He glanced up and smiled. “Just being here’s enough. I hope you
don’t mind canned peas. Annabel always insists that I have to serve a vegetable.
If it was up to me, I’d just serve French fries with every meal. That’s my
definition of a vegetable. Annabel doesn’t agree. I blame her mother for that.”
She hid a smile. “Canned peas are fine.” She’d grown up on fresh
vegetables from Mama’s garden. But she’d eaten plenty of canned peas during the
lean years before she married Irv. “Are you planning on a garden next summer?”
“Not unless Annabel wants to make it her project. I’m too damn
busy to take care of it.”
Dad had always said the same thing. Mama had been the one who
spent hours on her knees in the hot sun, pulling weeds, with her daughters by
her side. Colleen had hated every minute of it, but the end result had been
worth the backbreaking labor. There was nothing finer than feasting on sweet
baby peas right from the pod. Mama used to say it was a miracle that any of
them made it to the dinner table when it was Colleen’s turn to shuck them. But
she’d said it without any ill will. Mama had been the sweetest, the kindest
person she’d ever known. Certainly nothing like Colleen, with her smart mouth
and her attitude. No, it was Casey who was most like Mama. Ellen Bradley had
been loved by everyone who met her, and Casey possessed that same mysterious
quality that drew people to her.
Colleen was about to say that she’d be glad to help with the
garden. Her mouth was open, the words on the tip of her tongue, when she
remembered that she wouldn’t be here next summer. For the first time, that
knowledge sent a stabbing pain through her midsection.

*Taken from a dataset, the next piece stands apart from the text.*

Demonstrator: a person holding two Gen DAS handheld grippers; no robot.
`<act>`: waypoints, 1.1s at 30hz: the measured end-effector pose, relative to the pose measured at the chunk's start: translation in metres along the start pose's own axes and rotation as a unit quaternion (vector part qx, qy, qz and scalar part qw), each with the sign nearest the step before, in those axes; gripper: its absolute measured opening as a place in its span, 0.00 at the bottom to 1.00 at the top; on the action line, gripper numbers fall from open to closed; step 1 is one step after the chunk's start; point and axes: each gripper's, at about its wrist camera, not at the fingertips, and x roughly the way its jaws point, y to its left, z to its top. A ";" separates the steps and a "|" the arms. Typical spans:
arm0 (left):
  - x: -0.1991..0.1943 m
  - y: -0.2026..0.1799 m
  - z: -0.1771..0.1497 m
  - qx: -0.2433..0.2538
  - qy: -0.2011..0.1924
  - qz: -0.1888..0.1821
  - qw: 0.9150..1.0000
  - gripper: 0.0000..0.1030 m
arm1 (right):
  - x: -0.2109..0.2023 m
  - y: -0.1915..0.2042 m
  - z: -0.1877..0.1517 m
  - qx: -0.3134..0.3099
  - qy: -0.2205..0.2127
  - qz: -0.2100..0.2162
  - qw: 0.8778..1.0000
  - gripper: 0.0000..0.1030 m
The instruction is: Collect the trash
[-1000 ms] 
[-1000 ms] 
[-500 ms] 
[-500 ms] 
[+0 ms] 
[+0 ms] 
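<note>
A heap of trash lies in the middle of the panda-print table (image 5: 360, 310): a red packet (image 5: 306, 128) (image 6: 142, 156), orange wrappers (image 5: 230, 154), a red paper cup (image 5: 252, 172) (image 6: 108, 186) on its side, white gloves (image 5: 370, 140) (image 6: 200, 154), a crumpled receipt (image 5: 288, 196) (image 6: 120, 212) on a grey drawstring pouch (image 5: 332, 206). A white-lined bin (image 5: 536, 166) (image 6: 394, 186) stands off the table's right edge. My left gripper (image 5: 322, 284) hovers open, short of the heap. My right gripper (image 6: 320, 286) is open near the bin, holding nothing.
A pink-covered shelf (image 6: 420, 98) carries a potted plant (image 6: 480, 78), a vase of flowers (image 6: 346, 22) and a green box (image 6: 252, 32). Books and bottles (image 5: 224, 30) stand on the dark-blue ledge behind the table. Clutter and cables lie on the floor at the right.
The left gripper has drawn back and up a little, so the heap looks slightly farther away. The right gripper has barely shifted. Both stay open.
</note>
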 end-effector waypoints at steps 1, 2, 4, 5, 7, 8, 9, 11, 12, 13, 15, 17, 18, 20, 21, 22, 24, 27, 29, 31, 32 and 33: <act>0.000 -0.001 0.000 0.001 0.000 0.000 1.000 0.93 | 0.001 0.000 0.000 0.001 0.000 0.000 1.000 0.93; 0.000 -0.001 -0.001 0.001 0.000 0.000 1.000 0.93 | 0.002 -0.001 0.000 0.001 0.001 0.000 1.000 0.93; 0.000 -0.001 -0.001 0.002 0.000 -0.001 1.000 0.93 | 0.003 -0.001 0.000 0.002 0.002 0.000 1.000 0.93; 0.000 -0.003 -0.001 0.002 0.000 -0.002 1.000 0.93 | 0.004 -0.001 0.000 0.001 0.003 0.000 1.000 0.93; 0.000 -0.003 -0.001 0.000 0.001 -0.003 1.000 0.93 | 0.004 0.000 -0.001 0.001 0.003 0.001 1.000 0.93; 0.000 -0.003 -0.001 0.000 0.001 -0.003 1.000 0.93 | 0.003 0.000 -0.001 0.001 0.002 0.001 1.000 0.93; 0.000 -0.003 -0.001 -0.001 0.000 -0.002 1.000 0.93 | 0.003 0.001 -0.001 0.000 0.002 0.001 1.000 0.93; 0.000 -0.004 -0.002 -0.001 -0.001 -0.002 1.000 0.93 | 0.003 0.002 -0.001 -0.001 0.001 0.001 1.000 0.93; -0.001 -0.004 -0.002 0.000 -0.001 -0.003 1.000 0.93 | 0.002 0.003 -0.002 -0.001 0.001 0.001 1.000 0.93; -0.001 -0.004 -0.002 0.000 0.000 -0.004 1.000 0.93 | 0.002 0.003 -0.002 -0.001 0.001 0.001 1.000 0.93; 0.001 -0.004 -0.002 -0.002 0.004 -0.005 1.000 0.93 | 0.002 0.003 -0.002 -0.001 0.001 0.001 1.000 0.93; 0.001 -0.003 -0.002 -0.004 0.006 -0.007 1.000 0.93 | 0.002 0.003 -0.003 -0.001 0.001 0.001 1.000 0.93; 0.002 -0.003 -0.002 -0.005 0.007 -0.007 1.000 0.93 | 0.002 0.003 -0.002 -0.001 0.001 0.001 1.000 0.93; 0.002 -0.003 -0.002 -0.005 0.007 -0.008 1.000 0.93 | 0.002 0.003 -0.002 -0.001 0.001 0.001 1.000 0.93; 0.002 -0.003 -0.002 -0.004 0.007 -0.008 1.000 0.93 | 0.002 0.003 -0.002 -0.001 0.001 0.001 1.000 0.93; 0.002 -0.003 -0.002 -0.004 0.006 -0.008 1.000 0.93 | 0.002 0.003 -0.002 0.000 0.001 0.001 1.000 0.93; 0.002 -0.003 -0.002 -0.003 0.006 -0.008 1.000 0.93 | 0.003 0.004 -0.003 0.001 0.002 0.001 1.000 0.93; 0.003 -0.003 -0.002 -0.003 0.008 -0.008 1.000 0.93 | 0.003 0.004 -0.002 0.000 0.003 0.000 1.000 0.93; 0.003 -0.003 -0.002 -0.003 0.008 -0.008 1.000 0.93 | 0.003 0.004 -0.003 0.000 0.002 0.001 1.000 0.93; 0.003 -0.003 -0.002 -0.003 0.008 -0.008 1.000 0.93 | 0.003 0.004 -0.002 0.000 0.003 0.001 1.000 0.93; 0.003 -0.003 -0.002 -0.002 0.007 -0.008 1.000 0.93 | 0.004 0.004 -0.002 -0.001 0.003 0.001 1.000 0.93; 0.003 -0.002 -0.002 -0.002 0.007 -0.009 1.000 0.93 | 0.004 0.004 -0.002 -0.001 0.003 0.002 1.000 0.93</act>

“Dinner’s ready.” He turned from the stove, a plate in each hand.
“Sit. Make yourself at home. Can I get you a glass of wine?”
“I don’t drink.”
He set her plate down in front of her. “I know, but a little glass
of wine with dinner isn’t like—”
“Harley,” she said. “I. Don’t. Drink. At all.”
Still holding his own plate, he opened his mouth to speak. She saw
it in his eyes, the instant he comprehended what she was saying. “Oh,” he said.
“Yes. Oh.”
“My apologies. I think I have a bottle of apple juice in the
fridge.”
“It’s fine. Really. I don’t need a drink.”
They both sat. Colleen picked up her knife and sliced open her
potato. Steam poured out of it, and she deposited a pat of butter in its center.
While Harley scraped potato from its skin and mashed it on his plate, she ate a
sliver of chicken. She’d never been one for small talk. Now, with her
enthusiasm dampened by the knowledge that this relationship—if you wanted to
call it that—couldn’t possibly go anywhere beyond the bedroom, she struggled to
come up with something intelligent to say.
The chicken’s delicious.
Oh,
hell. How was she supposed to sit across the table from this man and pretend
she gave a damn about dinner when all she wanted was to take him upstairs, rip
his clothes off, and ravish him?
She cleared her throat and said, “So how did a hockey-playing
lawyer from Georgia end up as a dairy farmer in Maine?”
He glanced up from his plate, opened his mouth, and said, “Shit.”
“Shit?”
“I forgot the damn cranberry sauce. All I had to do was open the
can, and I forgot it.” He shook his head in disgust. “Can’t let me out without
a keeper.”
“I hate cranberry sauce.”
“Really?” He looked so hopeful, she had to laugh.
“No,” she said. “But you sounded so distraught that I thought it
would make you feel better.”
In the flickering light from the candle, she could see one corner
of his mouth turn up in the beginnings of a grin. “You lied to spare my
feelings, Berkowitz?”
“Forget the freaking cranberry sauce, Atkins, and answer the damn
question.”
He eyed her thoughtfully. “You want the story I tell everyone, or
the real one?”
“What’s the story you tell everyone?”
“My marriage broke up, I got custody of my kid, and I decided
Annabel and I needed a change of scenery.”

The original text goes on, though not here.